Pour cela, si les communes se contentaient d’agir seules sur la portion de rivière qui les traverse, elles ne seraient guère efficaces. Elles ont besoin de se concerter avec tous ceux qui interviennent sur la question de l’eau. C’est la raison d’être de la naissance du syndicat en 1956. Sa philosophie : la solidarité de bassin, de l’amont à l’aval.

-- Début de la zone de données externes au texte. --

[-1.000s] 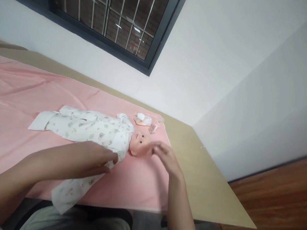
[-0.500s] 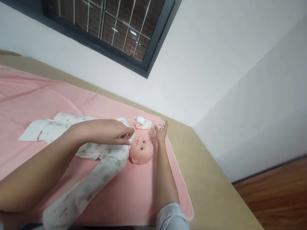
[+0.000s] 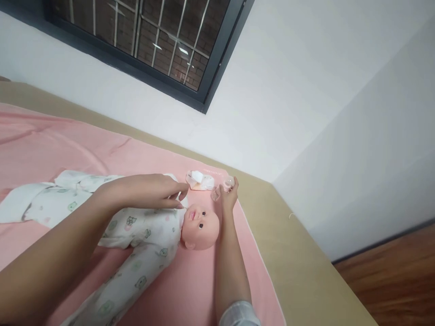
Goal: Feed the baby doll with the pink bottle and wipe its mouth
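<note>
A bald baby doll point(image 3: 201, 228) lies on its back on a pink cloth point(image 3: 183, 280), dressed in a white printed suit point(image 3: 149, 231). My left hand point(image 3: 159, 192) hovers over or rests on its upper chest. The bent fingers and thumb are apart near its chin; I see nothing between them. Beyond the head, my right hand point(image 3: 231, 197) has its fingers round a small clear bottle point(image 3: 228, 183), which looks like a baby bottle. Part of it is hidden by the hand. Left of the bottle lies a crumpled white item point(image 3: 201, 180), its kind unclear.
The pink cloth covers much of a beige tabletop point(image 3: 288, 253), which runs along a white wall point(image 3: 238, 131). A dark-framed window point(image 3: 204, 97) with bars is above. At lower right shows a brown wooden surface point(image 3: 401, 276).
The view has shifted slightly, so the doll appears larger and lower. Both hands keep almost the same places, the right one still round the bottle.
</note>
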Demonstrator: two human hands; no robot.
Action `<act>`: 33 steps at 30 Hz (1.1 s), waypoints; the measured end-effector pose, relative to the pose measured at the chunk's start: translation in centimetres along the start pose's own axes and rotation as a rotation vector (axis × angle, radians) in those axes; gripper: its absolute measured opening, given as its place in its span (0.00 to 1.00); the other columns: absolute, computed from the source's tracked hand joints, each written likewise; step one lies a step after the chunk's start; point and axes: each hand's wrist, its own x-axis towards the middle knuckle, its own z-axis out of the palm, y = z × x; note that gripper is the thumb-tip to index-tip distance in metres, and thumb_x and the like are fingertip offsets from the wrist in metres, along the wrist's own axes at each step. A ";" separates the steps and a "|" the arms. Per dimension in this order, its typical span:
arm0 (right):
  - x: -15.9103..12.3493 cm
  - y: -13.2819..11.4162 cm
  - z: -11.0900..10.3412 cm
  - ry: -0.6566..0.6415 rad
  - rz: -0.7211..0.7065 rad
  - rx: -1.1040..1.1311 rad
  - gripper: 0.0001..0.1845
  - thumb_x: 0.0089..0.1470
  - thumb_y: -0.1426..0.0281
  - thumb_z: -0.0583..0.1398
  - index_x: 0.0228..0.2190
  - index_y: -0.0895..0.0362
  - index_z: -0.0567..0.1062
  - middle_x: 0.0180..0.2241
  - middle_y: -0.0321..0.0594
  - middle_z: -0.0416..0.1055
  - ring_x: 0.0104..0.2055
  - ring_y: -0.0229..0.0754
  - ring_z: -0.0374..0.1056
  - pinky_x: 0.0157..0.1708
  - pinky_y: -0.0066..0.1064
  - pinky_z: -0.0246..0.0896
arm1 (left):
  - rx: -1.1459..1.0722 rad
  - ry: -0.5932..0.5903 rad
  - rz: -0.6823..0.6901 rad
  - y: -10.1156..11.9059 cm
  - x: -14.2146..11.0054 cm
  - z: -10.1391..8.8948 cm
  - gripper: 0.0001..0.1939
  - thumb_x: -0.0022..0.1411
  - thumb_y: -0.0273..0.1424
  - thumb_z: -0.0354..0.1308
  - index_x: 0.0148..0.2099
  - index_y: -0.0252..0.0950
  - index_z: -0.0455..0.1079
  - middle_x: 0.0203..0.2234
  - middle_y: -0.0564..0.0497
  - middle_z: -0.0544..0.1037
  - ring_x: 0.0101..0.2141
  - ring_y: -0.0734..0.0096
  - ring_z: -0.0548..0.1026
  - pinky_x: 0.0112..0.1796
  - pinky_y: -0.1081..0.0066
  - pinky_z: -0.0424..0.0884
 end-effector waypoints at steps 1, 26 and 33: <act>0.0 -0.2 -0.2 -0.003 0.008 0.003 0.40 0.43 0.64 0.59 0.59 0.50 0.57 0.45 0.42 0.71 0.44 0.44 0.68 0.47 0.37 0.61 | -0.005 0.007 0.005 -0.2 0.1 0.0 0.09 0.63 0.37 0.47 0.38 0.40 0.65 0.28 0.51 0.73 0.25 0.66 0.69 0.24 0.71 0.59; -9.6 -18.3 -2.1 -0.457 -0.233 0.631 0.41 0.48 0.63 0.64 0.60 0.44 0.53 0.53 0.41 0.64 0.54 0.44 0.65 0.52 0.44 0.65 | -0.384 0.728 -0.030 -0.1 3.0 1.6 0.33 0.52 0.35 0.61 0.59 0.39 0.56 0.48 0.46 0.74 0.46 0.56 0.73 0.42 0.63 0.70; -9.8 -18.2 -1.8 -0.438 -0.239 0.660 0.42 0.51 0.61 0.61 0.62 0.44 0.47 0.53 0.43 0.63 0.55 0.45 0.64 0.53 0.46 0.65 | -0.366 0.763 -0.050 0.3 2.9 1.8 0.31 0.50 0.34 0.60 0.57 0.39 0.60 0.47 0.47 0.75 0.46 0.56 0.73 0.44 0.62 0.69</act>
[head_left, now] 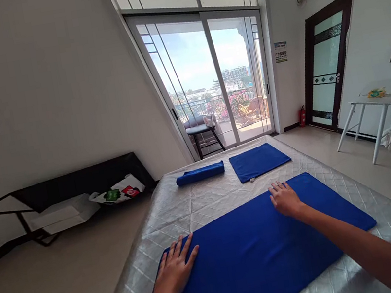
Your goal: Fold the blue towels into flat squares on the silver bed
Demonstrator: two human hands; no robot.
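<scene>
A blue cloth [250, 247] lies spread out on the quilted silver-grey bed cover [165, 211]. On its far left corner rests my left hand [176, 269], palm down with fingers spread. My right hand [285, 199] lies flat on the cloth close to its far edge, right of the middle, fingers stretched forward. Neither hand grips anything. Beyond the cloth is a rolled blue cloth [200, 173] on the left. To the right of that roll, a folded blue cloth [260, 161] lies flat with a small white tag at its near edge.
Against the left wall stands a low black rack [85, 182] with white packages. A dark stool [202, 129] is by the sliding glass door [184, 78]. To the right are a white table [378, 100], a red fire extinguisher [302, 116] and a dark-framed door [331, 63].
</scene>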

Aujourd’hui, il regroupe les 38 communes du bassin versant, incluant Bourg-en-Bresse et Pont-de-Vaux.

76 élus locaux y siègent, et 6 permanents y travaillent dans les locaux du Moulin de Cézille.

Le syndicat s’est donné trois grandes missions pour que la rivière fonctionne mieux :

  1. améliorer la qualité de nos cours d’eau,
  2. préserver la qualité de l’eau pour nos usages et pour les milieux aquatiques,
  3. sensibiliser les habitants.
Construire et sensibiliser

Pour cela, il pilote des chantiers permettant d’améliorer le fonctionnement des cours d’eau. Par exemple, il peut s’agir de supprimer des obstacles au libre écoulement des espèces aquatiques et des sédiments, ou bien de préserver des zones humides.

Il aussi sensibilise les habitants du territoire à l’importance de préserver le milieu aquatique : agriculteurs, écoliers, élus ou riverains… Il apporte son appui pour que chacun agisse dans le bon sens.

En 2014, il a signé pour cela un contrat de rivière. Ce vaste programme d’actions d’une durée de 5 ans a été signé avec l’agence de l’eau Rhône-Méditerranée-Corse, le conseil régional d’Auvergne-Rhône-Alpes, le conseil départemental de l’Ain, principaux financeurs du programme.